Views of the NoSQL market horse race are reasonably consistent, with perhaps some elements of “Where you stand depends upon where you sit.”
- As James tells it, NoSQL is simply a three-horse race between Couchbase, MongoDB, and Cassandra.
- Max would include HBase on the list.
- Further, Max pointed out that metrics such as job listings suggest MongoDB has the most development activity, and Couchbase/Membase/CouchDB perhaps have less.
- The Cloudera guys remarked on some serious HBase adopters.*
- Everybody I spoke with agreed that Riak had little current market presence, although some Basho guys could surely be found who’d disagree.
*I hope to do a separate post on HBase adoption soon. In connection with that, any info on HBase adoption by Facebook (said to be very heavy), Twitter, et al. would be much appreciated.
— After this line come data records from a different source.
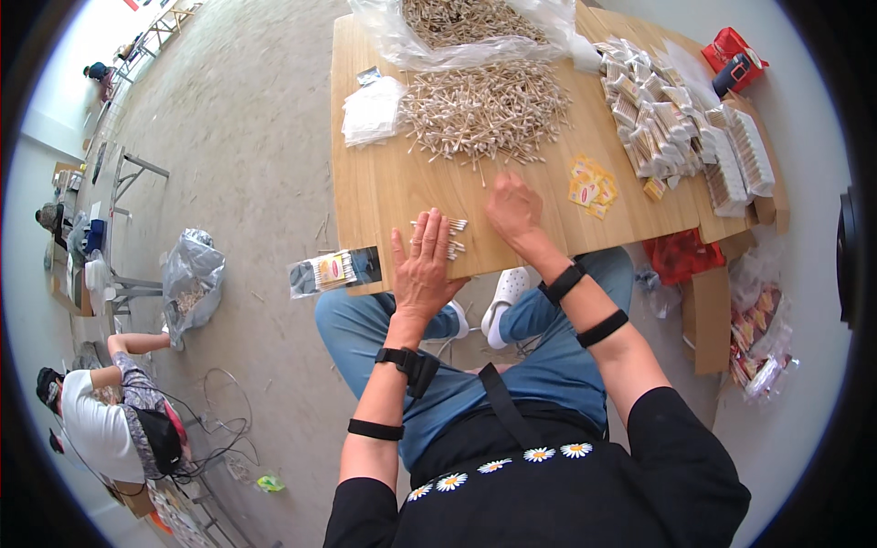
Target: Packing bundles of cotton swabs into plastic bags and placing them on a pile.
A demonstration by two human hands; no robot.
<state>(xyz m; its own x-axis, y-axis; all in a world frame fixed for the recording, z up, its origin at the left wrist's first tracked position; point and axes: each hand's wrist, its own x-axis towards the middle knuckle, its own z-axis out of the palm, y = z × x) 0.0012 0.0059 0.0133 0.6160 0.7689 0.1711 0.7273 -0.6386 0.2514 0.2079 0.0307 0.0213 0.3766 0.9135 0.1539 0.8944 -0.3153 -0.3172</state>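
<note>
On the wooden table point(384, 196) my left hand point(420, 265) lies flat, its fingers stretched out over a small row of cotton swabs point(457, 235). The swabs' white tips stick out on the right side of those fingers. My right hand point(513, 205) is closed, knuckles up, just below a big loose heap of cotton swabs point(489, 110). Whatever its curled fingers hold, if anything, is hidden. A packed clear bag of swabs point(333, 270) with a yellow label rests at the table's near left corner. Several yellow cards point(592, 186) lie to the right of my right hand.
A clear plastic bag full of swabs point(470, 23) sits at the far edge, with white sheets point(373, 110) at the left. Bundled swabs point(653, 119) are stacked at the right, beside a dark flask point(731, 75). A cardboard box point(708, 315) stands below. Another person point(114, 402) works at the left.
</note>
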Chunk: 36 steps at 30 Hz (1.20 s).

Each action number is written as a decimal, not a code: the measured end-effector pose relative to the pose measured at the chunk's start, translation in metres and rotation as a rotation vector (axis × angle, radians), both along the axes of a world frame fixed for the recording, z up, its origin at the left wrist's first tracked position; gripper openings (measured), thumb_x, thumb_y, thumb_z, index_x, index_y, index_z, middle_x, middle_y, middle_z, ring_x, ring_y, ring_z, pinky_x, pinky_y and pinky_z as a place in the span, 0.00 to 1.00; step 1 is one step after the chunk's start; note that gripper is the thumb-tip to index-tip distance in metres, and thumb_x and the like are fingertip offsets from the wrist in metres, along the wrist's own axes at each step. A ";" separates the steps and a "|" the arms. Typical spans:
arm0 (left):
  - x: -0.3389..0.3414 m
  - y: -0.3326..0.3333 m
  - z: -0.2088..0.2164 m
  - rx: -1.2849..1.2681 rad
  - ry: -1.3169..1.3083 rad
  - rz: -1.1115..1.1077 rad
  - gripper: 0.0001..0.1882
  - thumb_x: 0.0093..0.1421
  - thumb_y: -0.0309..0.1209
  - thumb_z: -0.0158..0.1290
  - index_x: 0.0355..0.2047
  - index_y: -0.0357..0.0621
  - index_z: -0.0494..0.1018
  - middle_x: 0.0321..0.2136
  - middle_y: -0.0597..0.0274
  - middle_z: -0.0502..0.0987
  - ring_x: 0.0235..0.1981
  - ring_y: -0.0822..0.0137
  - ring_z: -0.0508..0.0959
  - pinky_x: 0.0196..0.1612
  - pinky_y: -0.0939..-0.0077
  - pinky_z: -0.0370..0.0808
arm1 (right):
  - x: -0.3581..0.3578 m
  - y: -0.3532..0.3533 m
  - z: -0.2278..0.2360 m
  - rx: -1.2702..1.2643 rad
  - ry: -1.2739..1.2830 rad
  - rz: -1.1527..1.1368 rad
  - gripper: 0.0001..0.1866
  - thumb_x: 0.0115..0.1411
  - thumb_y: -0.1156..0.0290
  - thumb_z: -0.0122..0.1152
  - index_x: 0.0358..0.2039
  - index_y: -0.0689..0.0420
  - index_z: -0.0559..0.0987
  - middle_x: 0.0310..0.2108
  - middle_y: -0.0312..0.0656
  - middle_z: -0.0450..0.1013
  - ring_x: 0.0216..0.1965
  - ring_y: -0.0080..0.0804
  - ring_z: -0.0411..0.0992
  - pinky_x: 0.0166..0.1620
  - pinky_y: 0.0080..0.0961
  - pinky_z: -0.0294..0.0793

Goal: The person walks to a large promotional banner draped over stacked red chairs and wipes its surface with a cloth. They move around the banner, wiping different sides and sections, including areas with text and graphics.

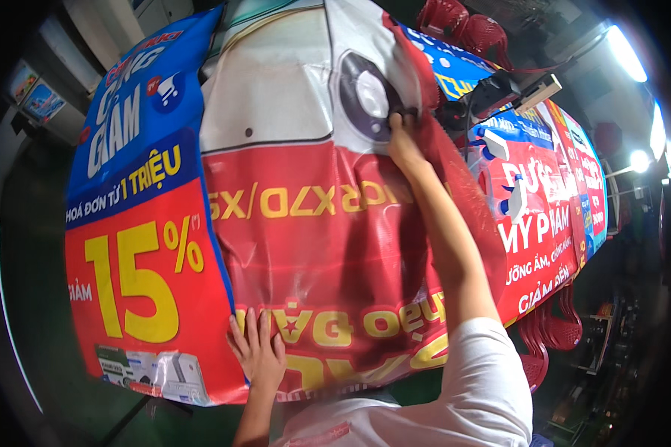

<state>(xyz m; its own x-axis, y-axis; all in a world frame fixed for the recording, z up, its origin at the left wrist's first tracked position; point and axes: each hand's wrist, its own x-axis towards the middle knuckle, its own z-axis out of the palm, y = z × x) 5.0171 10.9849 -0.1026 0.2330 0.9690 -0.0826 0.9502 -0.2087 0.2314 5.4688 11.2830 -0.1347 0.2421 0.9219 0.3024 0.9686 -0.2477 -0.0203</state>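
Note:
A large red-and-white vinyl banner (306, 246), its yellow lettering upside down to me, lies in front of me with soft creases across it. My left hand (258, 347) rests flat on its near left part, fingers spread. Farther off, my right arm reaches over the sheet. My right hand (404, 145) has its fingers closed at the banner beside a printed dark round shape, and the material to its right rises in a fold. Part of those fingertips is hidden.
To the left lies a blue-and-red printed banner (142, 223). More printed banners (537, 246) cover the right side, with two white spray bottles (516, 200) and a black device with a cable (488, 97) on them. Red plastic chairs (555, 328) stand beyond the edge.

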 end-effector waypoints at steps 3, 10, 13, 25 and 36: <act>-0.001 -0.001 -0.002 0.002 -0.021 0.001 0.29 0.61 0.39 0.48 0.63 0.48 0.62 0.66 0.56 0.55 0.68 0.41 0.48 0.64 0.35 0.48 | -0.035 -0.090 0.040 -0.134 0.272 0.044 0.12 0.51 0.81 0.51 0.37 0.55 0.71 0.38 0.52 0.69 0.43 0.56 0.71 0.43 0.47 0.71; -0.001 -0.003 -0.007 0.021 -0.044 0.013 0.29 0.61 0.38 0.48 0.64 0.52 0.61 0.67 0.59 0.55 0.69 0.43 0.47 0.64 0.34 0.48 | -0.115 -0.204 0.122 0.007 0.572 0.439 0.13 0.41 0.86 0.55 0.29 0.56 0.75 0.34 0.45 0.70 0.39 0.48 0.71 0.40 0.43 0.73; -0.003 -0.003 -0.005 0.032 -0.053 0.006 0.28 0.61 0.37 0.49 0.63 0.51 0.62 0.66 0.59 0.55 0.69 0.44 0.47 0.64 0.35 0.48 | -0.140 -0.184 0.089 -0.068 0.381 0.602 0.13 0.46 0.83 0.56 0.33 0.55 0.74 0.38 0.48 0.68 0.47 0.50 0.68 0.46 0.43 0.70; 0.052 0.076 0.054 -0.672 -2.225 0.272 0.25 0.69 0.38 0.46 0.63 0.41 0.59 0.50 0.54 0.73 0.46 0.63 0.76 0.44 0.71 0.76 | -0.140 -0.199 0.166 0.118 0.600 0.486 0.17 0.47 0.66 0.71 0.39 0.53 0.79 0.39 0.42 0.75 0.43 0.43 0.72 0.50 0.38 0.69; 0.117 -0.013 0.042 0.071 -1.039 -0.257 0.29 0.63 0.37 0.51 0.63 0.47 0.59 0.58 0.48 0.66 0.61 0.52 0.65 0.61 0.56 0.62 | 0.081 -0.227 0.176 0.043 0.687 -0.123 0.14 0.57 0.59 0.66 0.34 0.57 0.83 0.25 0.33 0.77 0.27 0.20 0.72 0.36 0.24 0.69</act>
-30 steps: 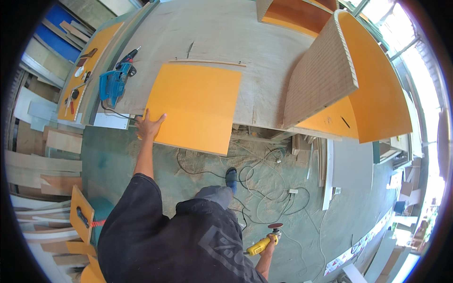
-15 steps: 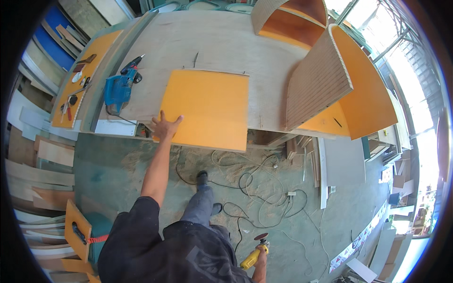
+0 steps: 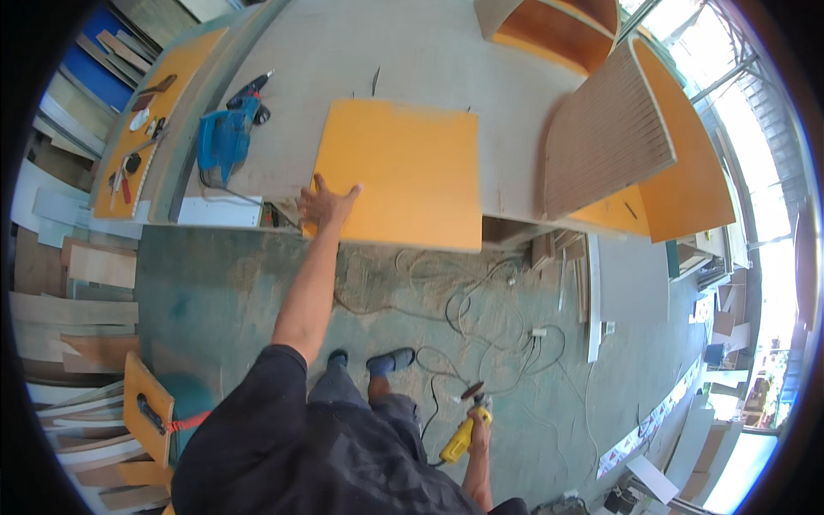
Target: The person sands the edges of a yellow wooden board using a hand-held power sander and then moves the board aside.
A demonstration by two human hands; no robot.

The reasons for using NoSQL of course are, in some order, dynamic schemas, scale-out, and open source. I find the scale-out argument somewhat bogus,* but the data model one is very real. Depending on whom you talk with, the most important point about dynamic schemas may actually be that they’re changeable, or it may just be that you don’t have to specify a schema at the time of initial application design. MongoDB gets particular praise as a good platform on which to throw something together quickly, although predictions as to how far the application will then scale may differ depending on whether you’re talking with, say, Max or Todd.
*It’s fair to say that NoSQL systems are more proven in scale-out than most relational DBMS. Even so, I would cringe at any line of reasoning that concluded one should adopt NoSQL because it is more mature than relational alternatives.
Finally, I was perhaps too extreme when I suggested there was no good reason for Oracle to have adopted the major key/minor key approach it took in its NoSQL offering. Todd offered a reason why that approach – which he characterized as similar to Project Voldemort’s – could make sense:
- If you have some kind of global secondary index, it’s hard to maintain that index consistently without what amounts to distributed transactions.
- If you want to avoid the overhead of those, one alternative is a column-group system such as HBase or Cassandra. Those have no indexes at all, except in the sense that a column is its own index.
- Another alternative is to load as much indexing information as you can into the key of a key-value store.
I’d be interested to learn about the Couchbase and MongoDB answers to that challenge.